Please note: This documentation is for OSG 1.2. While we still provide critical security updates for OSG Software 1.2, we recommend you use OSG Software 3 for any new or updated installations. We are considering May 31, 2013 as possible OSG 1.2 End of Life (EOL).

ReleaseDocumentation
UserCESimpleTest
Reviewed Passed
by
Test Passed
by
Released
by BrianBockelman

Instructions to use a Compute Element

About this Document

hand This document is for grid users. Simple tests will be introduced which may help testing the correct authentication with and operation of grid resources. This document also provides a step-by-step guide to determine the approximate cause of an error.

Customize this Document

Server (CE) Host Name
Client Host Name
Client Login Name
 

Introduction

Using a grid resource involves a series of steps that differ from the steps taken on a Unix resource. The following sections introduce and demonstrate each step required to run a basic grid job submission scenario. By understanding these simple tests you will be well prepared to understand, operate and debug complex grid scenarios. The series of tests are:

  1. Authentication Test: create and verify your grid proxy used to authenticate yourself with a grid resource
  2. Data Transfer Test: copy data to and from a grid resource
  3. Job Submission Test: execute a program on a grid resource

HELP NOTE
The Data Transfer Test and the Job Submission Test depend on the successful completion of the Authentication Test. Both tests are independent of each other for the purpose of this document and require access to a Compute Element, which is the terminology used in the OSG to describe a grid resource that can run jobs.

Requirements

  1. access to a resource that has Globus client tools installed
  2. a grid user certificate? installed on the same resource in $HOME/.globus
  3. access to a potential test resource ( see next paragraph )

Choose a Test Resource

hand Except for the Authentication Test all tests require a grid resource to test against.
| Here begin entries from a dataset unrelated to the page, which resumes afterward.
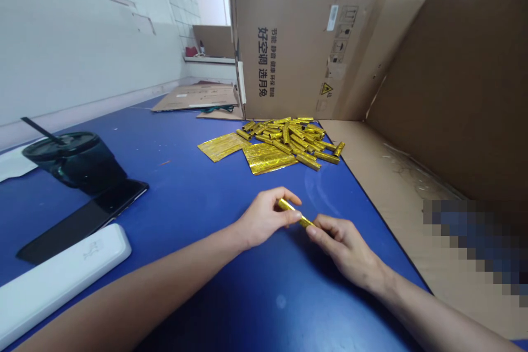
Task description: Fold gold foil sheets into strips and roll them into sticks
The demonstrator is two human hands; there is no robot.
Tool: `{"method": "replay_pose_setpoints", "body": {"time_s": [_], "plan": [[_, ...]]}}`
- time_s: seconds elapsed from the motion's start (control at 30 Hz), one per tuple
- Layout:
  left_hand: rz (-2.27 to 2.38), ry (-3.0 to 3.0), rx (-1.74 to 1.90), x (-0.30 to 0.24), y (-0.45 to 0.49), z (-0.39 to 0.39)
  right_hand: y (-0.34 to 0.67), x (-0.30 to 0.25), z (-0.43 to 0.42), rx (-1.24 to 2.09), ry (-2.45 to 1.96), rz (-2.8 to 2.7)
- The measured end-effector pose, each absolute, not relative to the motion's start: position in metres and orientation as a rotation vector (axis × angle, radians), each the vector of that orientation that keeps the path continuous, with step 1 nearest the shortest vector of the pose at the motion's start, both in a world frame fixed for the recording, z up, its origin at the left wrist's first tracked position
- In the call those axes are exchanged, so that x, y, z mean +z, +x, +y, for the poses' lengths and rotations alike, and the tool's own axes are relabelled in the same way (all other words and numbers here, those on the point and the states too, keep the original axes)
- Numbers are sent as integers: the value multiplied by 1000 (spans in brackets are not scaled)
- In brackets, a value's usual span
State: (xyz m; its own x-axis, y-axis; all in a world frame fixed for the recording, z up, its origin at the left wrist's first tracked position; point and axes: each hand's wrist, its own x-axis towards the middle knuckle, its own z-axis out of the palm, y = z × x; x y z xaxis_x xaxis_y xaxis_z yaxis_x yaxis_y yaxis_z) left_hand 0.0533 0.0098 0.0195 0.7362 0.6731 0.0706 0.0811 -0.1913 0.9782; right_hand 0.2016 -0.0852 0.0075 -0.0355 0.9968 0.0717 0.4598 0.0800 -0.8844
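Between my two hands is a slim roll of gold foil [287,206], slanting down to the right above the blue table. My left hand [268,214] pinches it with the thumb in front, near its middle. The thumb and fingers of my right hand [336,239] grip its lower right end and cover part of it. Farther back lies a heap of similar gold foil rolls [299,140]. Two flat gold foil sheets, a left one [223,147] and a right one [266,158], lie at the heap's near left side.
On the left of the blue table [185,198] stand a dark cup with a straw [82,159], a black phone [82,220] and a long white case [70,272]. A cardboard box wall [301,55] rises behind the heap, and cardboard [371,176] runs along the right edge.
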Motion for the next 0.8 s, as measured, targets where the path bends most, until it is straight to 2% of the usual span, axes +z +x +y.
{"method": "replay_pose_setpoints", "body": {"time_s": [0.13,0.23,0.57,0.8], "plan": [[537,1346,618,14,60,-1,198,6,-85,936,-1429,-1496],[503,1335,561,14,62,-7,198,6,-86,955,-1388,-1571],[637,1170,694,24,57,10,202,6,-86,936,-1464,-1477],[617,1256,584,20,52,22,208,6,-83,554,-1542,-1734]]}}
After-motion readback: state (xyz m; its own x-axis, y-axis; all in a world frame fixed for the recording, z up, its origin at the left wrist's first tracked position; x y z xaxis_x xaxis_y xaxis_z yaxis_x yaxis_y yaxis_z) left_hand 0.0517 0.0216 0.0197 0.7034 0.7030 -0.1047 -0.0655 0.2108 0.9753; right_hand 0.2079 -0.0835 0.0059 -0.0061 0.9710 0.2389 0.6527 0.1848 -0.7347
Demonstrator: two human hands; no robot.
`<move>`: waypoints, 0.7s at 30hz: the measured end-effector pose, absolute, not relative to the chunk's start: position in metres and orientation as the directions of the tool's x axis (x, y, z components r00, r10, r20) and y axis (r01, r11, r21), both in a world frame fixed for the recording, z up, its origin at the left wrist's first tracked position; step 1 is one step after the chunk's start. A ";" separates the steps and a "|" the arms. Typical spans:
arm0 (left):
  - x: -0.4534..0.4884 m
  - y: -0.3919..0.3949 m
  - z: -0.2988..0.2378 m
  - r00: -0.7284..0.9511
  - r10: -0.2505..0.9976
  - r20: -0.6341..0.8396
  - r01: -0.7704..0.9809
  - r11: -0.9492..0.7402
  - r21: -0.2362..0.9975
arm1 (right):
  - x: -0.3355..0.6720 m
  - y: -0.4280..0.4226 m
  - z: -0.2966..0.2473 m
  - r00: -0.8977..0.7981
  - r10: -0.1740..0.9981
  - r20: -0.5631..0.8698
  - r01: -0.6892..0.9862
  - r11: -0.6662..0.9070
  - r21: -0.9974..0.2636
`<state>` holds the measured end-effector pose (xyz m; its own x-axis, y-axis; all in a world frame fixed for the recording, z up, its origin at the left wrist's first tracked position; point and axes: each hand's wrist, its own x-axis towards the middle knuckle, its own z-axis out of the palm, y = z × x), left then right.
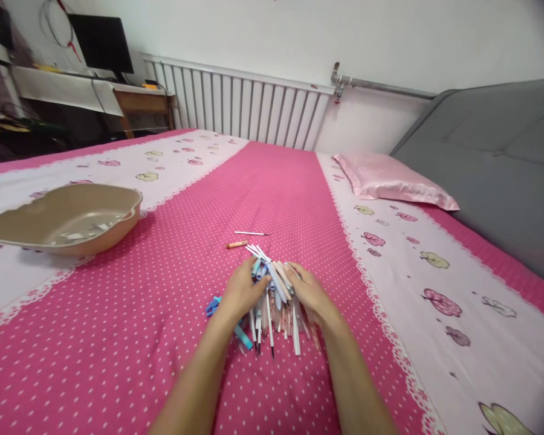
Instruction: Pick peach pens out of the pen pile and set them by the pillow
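A bundle of pens [275,283], mostly white, pale blue and pinkish, lies between my hands on the pink dotted bedspread. My left hand [247,287] closes on its left side, thumb over the top. From the right, my right hand [307,291] grips the same bundle, its thumb on the upper pens. Thin white sticks with dark tips [271,329] poke out below, towards me. Beside my left wrist lie a blue object [213,306] of unclear kind and a teal piece [243,337]. Just beyond the bundle are a brown-orange stick [236,244] and a thin white pen [251,233].
A beige basin [113,237] with small white pieces inside stands at the left on the bed. A pink pillow [392,175] rests against the grey headboard [494,157]. Behind are a white radiator [240,99] and a desk with a monitor [102,45].
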<state>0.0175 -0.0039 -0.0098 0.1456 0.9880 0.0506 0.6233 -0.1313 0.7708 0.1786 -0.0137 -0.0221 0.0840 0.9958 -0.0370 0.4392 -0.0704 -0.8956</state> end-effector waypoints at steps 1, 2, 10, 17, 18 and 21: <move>0.016 -0.004 -0.008 0.170 0.984 0.051 0.615 -0.146 0.775 | 0.179 -0.014 -0.019 0.080 0.996 -0.035 0.404 -0.065 -0.913; 0.015 -0.004 -0.006 0.200 0.979 0.046 0.598 -0.160 0.785 | 0.180 -0.016 -0.014 0.072 0.997 -0.032 0.362 -0.056 -0.930; 0.001 -0.009 0.018 0.372 0.928 0.020 0.424 -0.189 0.886 | 0.184 -0.028 0.014 -0.030 0.999 -0.020 0.161 -0.015 -0.987; -0.024 0.020 -0.005 0.002 0.976 0.218 0.827 -0.125 0.548 | 0.190 -0.015 -0.015 0.152 0.988 -0.026 0.481 -0.097 -0.871; -0.026 0.026 -0.011 0.002 0.976 0.219 0.866 -0.111 0.487 | 0.190 -0.014 -0.018 0.159 0.987 -0.038 0.516 -0.115 -0.849; -0.024 0.045 -0.018 0.036 0.976 0.217 0.898 -0.127 0.422 | 0.191 -0.013 -0.021 0.139 0.990 -0.040 0.524 -0.108 -0.845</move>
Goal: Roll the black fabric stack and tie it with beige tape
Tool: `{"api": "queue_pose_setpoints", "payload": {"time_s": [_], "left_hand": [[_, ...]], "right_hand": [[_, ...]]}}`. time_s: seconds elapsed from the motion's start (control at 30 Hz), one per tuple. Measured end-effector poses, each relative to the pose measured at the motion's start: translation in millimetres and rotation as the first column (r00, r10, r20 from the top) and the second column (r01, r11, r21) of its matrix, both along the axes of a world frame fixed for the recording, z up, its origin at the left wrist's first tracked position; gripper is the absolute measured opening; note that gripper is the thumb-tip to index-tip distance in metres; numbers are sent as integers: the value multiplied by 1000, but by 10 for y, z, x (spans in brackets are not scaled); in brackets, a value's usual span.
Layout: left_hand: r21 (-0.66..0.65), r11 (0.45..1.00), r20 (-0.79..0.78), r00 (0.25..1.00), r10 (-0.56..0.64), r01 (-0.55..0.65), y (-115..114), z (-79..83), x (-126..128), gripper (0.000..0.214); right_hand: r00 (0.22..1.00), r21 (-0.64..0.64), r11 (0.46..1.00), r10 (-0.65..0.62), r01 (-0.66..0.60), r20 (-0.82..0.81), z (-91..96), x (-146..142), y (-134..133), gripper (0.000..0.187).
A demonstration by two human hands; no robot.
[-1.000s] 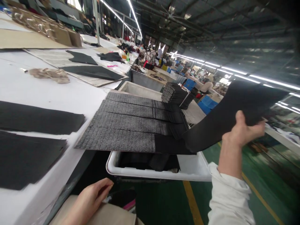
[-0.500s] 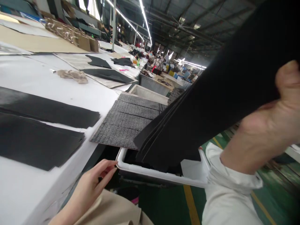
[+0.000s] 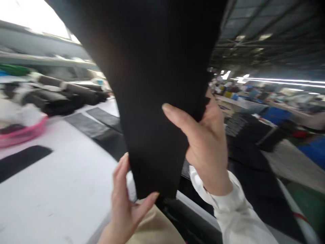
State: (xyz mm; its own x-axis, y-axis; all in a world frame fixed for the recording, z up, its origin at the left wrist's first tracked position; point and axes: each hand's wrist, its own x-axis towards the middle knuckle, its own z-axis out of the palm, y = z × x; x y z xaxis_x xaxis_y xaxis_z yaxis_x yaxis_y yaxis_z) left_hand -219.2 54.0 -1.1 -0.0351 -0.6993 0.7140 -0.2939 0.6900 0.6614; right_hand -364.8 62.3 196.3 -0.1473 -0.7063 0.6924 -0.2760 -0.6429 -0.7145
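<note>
A stack of thin, dark black sheets (image 3: 154, 135) hangs tall in front of me, narrowing toward its lower end. My right hand (image 3: 205, 142) is closed on its right edge, the thumb lying across the front face and the fingers behind. At the lower left corner is my left hand (image 3: 127, 200), thumb and fingers spread apart. Its fingertips are at the left edge and its thumb at the bottom edge. The stack's back and upper end are hidden or out of view.
To the left, a white table (image 3: 56, 183) carries more dark sheets (image 3: 101, 128) and a pink-rimmed basket (image 3: 25, 134). Rolls of material (image 3: 66, 91) lie behind. Long black pieces (image 3: 259, 183) are on the right. The surroundings are blurred.
The view has swung to the left. My right hand has brought the stack from the right, over the white bin, to upright before me. My left hand has left the bin's rim for the stack's lower corner.
</note>
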Motion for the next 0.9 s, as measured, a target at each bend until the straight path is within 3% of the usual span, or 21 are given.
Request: {"api": "queue_pose_setpoints", "payload": {"time_s": [0.1,0.23,0.33,0.47,0.53,0.6,0.63,0.67,0.7,0.8,0.9], "left_hand": [[34,997,58,996,70,-72,52,118,-17,112],[134,984,15,993,-118,115,42,129,-2,135],[176,976,-254,964,-79,126,47,102,-13,107],[293,952,-621,774,121,86,-110,-68,258,53],[371,925,-702,678,219,85,-232,-280,572,46],[441,885,-789,535,302,151,-327,-582,934,43],[509,834,-797,482,364,214,-355,-752,1103,42],[586,758,-780,452,432,287,-370,-922,1249,42],[619,719,-767,441,467,315,-373,-1080,1366,41],[613,718,-776,422,469,330,-341,-1403,1527,46],[636,702,-758,430,490,321,-312,-1475,1520,43]], "right_hand": [[993,31,998,41,-45,110,-29,236,-30,16],[995,67,997,26,-32,93,-156,586,-164,19],[988,93,984,145,-149,57,-318,1004,-328,17],[933,186,914,355,-360,62,-751,1762,-634,26],[874,268,845,486,-463,-22,-1090,2077,-761,37],[766,412,772,601,-483,-228,-1490,2230,-846,39],[685,465,756,636,-461,-356,-1700,2231,-876,33],[618,490,768,631,-414,-468,-1909,2183,-901,26],[570,485,796,601,-362,-561,-2110,2092,-926,23],[518,457,864,495,-210,-698,-2621,1665,-998,28],[547,491,870,433,-46,-716,-2950,1227,-1037,39]]}}
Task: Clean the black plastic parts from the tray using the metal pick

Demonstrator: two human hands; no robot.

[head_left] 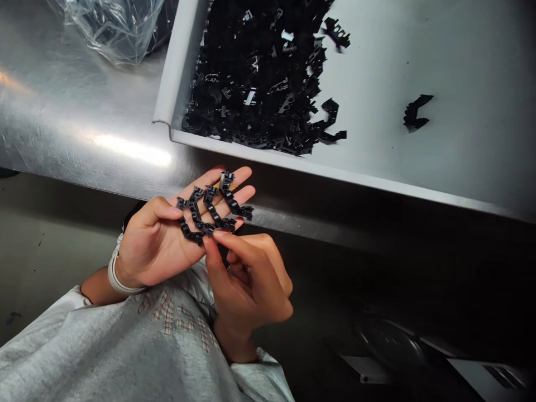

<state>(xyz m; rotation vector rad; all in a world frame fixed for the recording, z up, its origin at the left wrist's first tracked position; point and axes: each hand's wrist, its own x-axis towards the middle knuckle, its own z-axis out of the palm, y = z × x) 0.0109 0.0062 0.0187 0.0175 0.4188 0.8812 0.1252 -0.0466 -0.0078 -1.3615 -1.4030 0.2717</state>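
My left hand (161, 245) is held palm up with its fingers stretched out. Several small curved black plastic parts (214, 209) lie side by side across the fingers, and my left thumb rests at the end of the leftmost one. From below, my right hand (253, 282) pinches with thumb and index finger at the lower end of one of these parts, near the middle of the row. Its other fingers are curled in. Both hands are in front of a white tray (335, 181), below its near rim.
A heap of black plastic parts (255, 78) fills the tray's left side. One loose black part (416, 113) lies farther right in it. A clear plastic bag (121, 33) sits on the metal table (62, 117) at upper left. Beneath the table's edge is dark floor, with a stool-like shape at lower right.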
Consider this guide for choosing an OSG grid resource to run the tests. Make sure to know what your membership Virtual Organization is and that the grid resource you choose supports this VO! This document uses osg-ce.ligo.caltech.edu as an example which should not be used to run your tests!

Authentication Test

The purpose of your grid certificate? is to authenticate yourself with every service provided by a Compute Element. The authentication process is based on the X.509 Public Key Infrastructure which consists of a private key (userkey.pem) and a public key (usercert.pem). Both files together form your certificate and are by default located in $HOME/.globus:

[user@client ~]$ ls -al $HOME/.globus
total 68
drwxr-x---  4 user user  4096 Mar 18 18:50 .
drwx------ 29 user user 12288 Jul 28 08:38 ..
drwxrwxr-x  5 user user  4096 Jul 20 11:18 .gass_cache
drwx------  4 user user  4096 Mar 27 12:14 job
-rw-r-----  1 user user  1724 Dec 16  2008 usercert.pem
-r--------  1 user user  1919 Dec 16  2008 userkey.pem

Your certificate can be used to create a limited life-time Grid Proxy or a VOMS Proxy . You should use a VOMS Proxy if your membership Virtual Organization supports VOMS Proxies and is providing a VOMS Server. Some OSG sites may require the use of a VOMS Proxy and will reject authentication requests using Grid Proxies.

HELP NOTE
If uncertain please contact the VO Manager for your membership VO.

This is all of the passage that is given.